Chris Bernhardt, a consultant with the International Mountain Bicycling Association, said the face of the sport is changing, with urban terrain receiving more attention than traditional wilderness trails in some areas.
“It’s great to take a weeklong bike trip to Moab or Colorado, but people want trails closer to home for riding on weekends or after work,” said Mr. Bernhardt, who works with bike clubs, park managers and municipalities in metropolitan areas to prepare plans and build trails.
The increasing desire to suit up, clip in and ride a mountain bike from home to nearby trails is prompting recreation managers to reassess a sport long outlawed in city parks.
Indeed, in Minneapolis it was the mayor, R. T. Rybak, an avid cyclist, and John Erwin, a former parks commissioner, who spurred development of the city’s first recognized urban singletrack. Mr. Rybak noted his desire for the city’s park board to work with local cyclists at a meeting in 2003.
Today, the Theodore Wirth Off-Road Cycling Trail, which had its grand opening in June 2005, includes 4.36 miles of twisting singletrack with jumps, stunts and banked turns.

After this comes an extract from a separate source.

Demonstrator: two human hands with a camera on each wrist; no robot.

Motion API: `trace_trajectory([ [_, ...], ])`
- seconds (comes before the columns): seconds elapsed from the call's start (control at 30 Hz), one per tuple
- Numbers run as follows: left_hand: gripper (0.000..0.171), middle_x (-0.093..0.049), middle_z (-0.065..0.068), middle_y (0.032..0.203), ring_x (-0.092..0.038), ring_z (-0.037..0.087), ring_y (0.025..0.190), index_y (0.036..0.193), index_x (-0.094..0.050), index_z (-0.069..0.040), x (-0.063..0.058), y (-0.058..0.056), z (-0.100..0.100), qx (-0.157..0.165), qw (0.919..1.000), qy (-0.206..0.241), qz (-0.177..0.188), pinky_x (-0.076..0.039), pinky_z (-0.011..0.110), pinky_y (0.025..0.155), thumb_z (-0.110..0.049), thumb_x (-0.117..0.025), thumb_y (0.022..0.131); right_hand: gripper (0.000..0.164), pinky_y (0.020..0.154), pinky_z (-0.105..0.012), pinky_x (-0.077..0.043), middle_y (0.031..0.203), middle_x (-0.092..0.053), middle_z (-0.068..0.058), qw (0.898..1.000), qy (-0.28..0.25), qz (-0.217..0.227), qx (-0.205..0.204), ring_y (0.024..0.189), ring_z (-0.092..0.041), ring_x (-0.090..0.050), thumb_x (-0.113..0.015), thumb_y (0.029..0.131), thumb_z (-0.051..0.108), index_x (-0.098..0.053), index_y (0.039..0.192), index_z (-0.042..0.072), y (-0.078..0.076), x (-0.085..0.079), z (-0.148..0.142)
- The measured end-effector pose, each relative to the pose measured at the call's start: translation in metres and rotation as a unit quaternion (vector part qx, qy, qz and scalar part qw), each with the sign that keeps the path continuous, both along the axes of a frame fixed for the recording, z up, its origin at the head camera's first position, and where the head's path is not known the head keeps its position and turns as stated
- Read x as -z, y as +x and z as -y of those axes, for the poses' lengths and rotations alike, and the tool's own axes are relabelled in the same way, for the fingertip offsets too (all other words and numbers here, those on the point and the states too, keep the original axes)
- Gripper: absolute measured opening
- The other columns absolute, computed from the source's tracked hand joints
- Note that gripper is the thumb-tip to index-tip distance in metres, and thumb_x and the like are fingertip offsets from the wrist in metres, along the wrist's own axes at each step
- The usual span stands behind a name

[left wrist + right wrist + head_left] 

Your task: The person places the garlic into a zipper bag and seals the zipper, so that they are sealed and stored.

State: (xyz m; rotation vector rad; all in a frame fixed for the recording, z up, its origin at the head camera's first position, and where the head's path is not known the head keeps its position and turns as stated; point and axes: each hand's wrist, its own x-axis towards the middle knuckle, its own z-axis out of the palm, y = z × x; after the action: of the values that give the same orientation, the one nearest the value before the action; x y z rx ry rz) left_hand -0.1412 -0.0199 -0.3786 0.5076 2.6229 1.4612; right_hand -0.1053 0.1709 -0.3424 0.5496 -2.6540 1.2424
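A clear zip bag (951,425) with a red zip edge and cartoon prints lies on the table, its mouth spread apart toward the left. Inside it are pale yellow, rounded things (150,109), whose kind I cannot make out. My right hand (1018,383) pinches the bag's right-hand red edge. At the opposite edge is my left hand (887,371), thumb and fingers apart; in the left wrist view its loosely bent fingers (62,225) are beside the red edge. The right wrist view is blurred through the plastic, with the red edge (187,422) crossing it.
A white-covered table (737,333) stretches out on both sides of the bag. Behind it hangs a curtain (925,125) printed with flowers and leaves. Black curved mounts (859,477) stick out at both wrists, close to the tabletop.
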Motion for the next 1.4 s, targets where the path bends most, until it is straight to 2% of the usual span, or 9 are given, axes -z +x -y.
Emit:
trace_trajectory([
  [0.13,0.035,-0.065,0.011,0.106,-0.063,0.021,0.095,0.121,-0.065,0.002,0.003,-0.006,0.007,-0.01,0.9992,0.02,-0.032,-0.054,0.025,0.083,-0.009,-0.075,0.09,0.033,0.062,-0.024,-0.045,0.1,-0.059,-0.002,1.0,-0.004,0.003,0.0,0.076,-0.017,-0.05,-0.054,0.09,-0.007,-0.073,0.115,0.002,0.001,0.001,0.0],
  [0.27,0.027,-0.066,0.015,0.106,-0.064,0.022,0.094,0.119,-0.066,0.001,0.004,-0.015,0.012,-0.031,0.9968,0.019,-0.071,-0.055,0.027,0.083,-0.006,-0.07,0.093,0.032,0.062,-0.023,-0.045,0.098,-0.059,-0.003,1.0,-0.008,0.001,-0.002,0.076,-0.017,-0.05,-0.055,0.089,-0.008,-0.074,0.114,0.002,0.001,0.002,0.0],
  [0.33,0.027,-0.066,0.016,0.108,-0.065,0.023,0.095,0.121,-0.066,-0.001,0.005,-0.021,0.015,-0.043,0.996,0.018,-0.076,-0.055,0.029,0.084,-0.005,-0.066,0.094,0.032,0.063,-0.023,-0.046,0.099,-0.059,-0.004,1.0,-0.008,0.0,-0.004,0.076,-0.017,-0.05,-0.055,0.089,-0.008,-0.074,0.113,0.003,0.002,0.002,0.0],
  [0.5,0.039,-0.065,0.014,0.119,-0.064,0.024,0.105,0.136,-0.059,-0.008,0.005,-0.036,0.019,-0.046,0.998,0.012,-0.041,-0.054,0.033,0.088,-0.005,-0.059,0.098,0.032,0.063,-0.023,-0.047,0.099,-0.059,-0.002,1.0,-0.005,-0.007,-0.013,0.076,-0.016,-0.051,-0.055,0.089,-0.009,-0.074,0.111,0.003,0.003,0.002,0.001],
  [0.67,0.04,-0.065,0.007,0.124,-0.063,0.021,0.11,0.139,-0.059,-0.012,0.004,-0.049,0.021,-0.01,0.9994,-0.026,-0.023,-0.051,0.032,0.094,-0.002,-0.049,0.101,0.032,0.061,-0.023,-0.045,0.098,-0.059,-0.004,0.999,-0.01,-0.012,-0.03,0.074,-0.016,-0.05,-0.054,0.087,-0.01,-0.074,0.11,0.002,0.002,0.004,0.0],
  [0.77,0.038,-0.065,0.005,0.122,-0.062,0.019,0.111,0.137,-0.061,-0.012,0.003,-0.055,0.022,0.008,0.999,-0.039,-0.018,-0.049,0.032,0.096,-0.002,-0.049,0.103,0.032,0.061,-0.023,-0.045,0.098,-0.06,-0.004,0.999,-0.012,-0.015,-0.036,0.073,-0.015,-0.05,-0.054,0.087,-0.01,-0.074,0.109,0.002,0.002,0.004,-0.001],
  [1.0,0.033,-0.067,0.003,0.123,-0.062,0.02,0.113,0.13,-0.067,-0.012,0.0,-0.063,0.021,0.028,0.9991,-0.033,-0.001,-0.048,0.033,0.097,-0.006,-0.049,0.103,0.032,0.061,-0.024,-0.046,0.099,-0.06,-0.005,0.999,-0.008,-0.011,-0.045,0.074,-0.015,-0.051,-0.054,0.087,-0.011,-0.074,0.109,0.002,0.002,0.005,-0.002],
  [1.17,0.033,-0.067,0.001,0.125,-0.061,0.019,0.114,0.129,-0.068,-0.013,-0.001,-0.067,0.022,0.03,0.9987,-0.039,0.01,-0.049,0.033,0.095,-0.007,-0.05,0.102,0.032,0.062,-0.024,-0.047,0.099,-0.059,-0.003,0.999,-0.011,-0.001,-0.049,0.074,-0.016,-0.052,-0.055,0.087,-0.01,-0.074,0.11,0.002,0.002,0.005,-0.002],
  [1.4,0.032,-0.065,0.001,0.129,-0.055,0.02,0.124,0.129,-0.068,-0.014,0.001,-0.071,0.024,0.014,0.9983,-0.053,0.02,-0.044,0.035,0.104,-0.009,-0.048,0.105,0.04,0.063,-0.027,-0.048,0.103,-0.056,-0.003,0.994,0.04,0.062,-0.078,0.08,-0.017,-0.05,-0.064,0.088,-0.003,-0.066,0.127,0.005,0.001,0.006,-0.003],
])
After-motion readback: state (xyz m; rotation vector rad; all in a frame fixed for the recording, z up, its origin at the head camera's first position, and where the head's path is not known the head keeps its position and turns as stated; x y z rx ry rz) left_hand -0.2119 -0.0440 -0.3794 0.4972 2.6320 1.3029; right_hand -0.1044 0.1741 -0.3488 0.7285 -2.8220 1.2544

See my full report in New York Times here:
http://travel.nytimes.com/2007/04/27/travel/escapes/27adventurer.html?ref=travel
Good story. Suburban mountain biking is also growing. The new IBMA trails and mountain bike race course at Wakefield Park, just outside the Washington, DC Beltway in Annandale, Virginia, is a great example of using available and underused land to create recreational opportunities. One of the unusual aspects of the project is that it was funded with fees paid to erect cellphone relays on existing power line towers on the site.